Flexible array members are a standard feature of C, starting with the 1999 standard. They do not exist in C++.

Your code is not valid C++. Wrapping it in extern "C" doesn't change that. A conforming C++ compiler must at least warn about it, and arguably should reject it.

It happens that g++ implements C-style flexible array members as an extension to C++. That's perfectly legitimate (compilers are allowed to implement extensions), but its use is not portable. Its behavior, like that of any language extension, is defined by the compiler, not by the language.

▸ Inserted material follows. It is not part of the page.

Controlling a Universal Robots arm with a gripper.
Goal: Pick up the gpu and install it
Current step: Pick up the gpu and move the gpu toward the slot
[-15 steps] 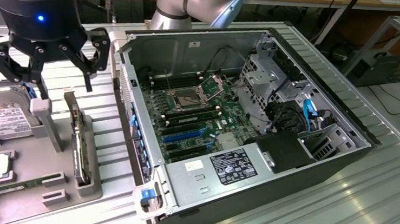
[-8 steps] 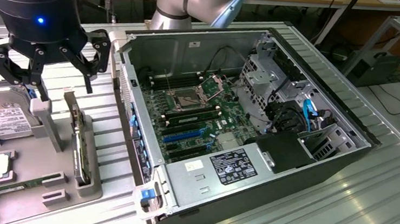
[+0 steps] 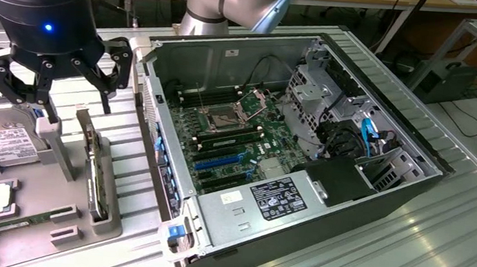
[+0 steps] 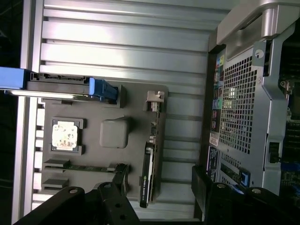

If you compile it with g++ -pedantic, you'll get a warning:

c.cpp:5:21: warning: ISO C++ forbids zero-size array ‘buf’ [-Wpedantic]
            char buf[];
                     ^

If you want to use C-style flexible array members in a C++ program without relying on a compiler-specific extension, you can compile your C code as C and link it into your C++ program. You can't make the type with the flexible array member visible to your C++ code, but you can use it internally in the C code, and perhaps provide access to it in your C++ code via an opaque pointer. See the C++ FAQ for information about mixing C and C++ within the same program. (Or you can just use the g++ extension, at the cost of not being able to compile your code with other compilers.)

(I'm assuming that you're using g++. Some other compilers probably implement similar extensions.)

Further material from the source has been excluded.